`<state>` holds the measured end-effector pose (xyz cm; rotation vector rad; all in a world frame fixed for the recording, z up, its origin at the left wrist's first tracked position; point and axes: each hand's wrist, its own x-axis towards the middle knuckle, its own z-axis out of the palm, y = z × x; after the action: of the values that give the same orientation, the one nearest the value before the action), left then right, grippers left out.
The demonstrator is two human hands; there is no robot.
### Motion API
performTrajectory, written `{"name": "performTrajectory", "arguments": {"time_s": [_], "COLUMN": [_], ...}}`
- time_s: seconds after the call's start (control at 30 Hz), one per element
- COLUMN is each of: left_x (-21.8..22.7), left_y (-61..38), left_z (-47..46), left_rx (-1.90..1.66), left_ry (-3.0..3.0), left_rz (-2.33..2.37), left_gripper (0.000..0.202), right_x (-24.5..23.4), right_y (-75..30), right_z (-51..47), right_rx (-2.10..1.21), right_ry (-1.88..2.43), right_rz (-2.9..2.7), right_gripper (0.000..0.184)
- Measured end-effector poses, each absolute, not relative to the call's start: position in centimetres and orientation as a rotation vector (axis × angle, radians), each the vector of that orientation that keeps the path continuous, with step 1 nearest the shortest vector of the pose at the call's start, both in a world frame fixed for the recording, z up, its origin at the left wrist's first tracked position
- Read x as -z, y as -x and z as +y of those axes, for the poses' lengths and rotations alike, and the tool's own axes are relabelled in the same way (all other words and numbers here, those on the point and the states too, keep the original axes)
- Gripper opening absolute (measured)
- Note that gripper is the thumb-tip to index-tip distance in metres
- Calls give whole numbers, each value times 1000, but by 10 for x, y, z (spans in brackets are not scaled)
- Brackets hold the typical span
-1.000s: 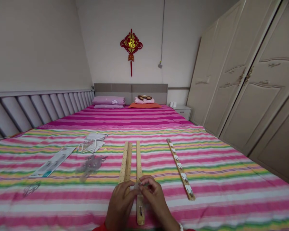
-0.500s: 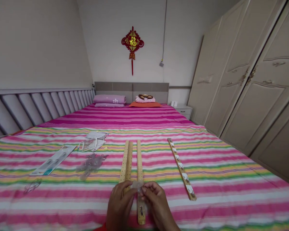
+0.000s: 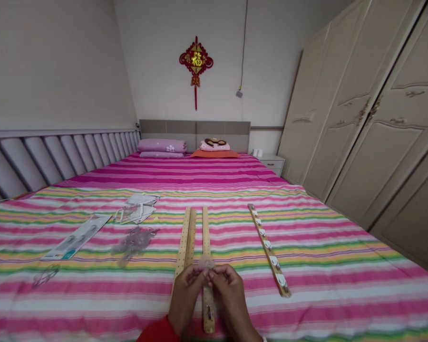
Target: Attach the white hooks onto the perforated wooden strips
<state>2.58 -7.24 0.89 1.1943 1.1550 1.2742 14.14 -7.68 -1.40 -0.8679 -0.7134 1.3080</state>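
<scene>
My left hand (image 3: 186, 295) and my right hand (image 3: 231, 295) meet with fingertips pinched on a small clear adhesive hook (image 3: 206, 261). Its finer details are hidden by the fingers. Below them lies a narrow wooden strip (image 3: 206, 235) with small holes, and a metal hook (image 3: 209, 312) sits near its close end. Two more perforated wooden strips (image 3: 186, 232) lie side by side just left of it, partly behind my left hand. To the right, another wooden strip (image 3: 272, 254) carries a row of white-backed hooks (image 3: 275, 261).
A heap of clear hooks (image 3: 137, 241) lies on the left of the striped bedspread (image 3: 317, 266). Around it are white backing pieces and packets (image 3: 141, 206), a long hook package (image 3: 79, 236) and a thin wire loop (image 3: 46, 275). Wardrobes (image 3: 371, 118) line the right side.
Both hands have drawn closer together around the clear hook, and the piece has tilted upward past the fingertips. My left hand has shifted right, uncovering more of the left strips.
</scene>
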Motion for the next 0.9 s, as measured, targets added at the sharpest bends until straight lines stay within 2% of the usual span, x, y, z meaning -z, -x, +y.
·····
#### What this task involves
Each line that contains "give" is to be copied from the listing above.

#### Your response
`<state>` holds the measured end-effector pose (xyz cm; rotation vector rad; all in a world frame fixed for the recording, z up, its origin at the left wrist's first tracked position; point and axes: each hand's wrist, its own x-axis towards the middle knuckle, its own z-axis out of the palm, y = z × x; after the action: of the values that give the same orientation, the one nearest the value before the action), left then right, grippers left out.
- Calls give whole numbers, each value times 1000, but by 10 for x, y, z (spans in brackets are not scaled)

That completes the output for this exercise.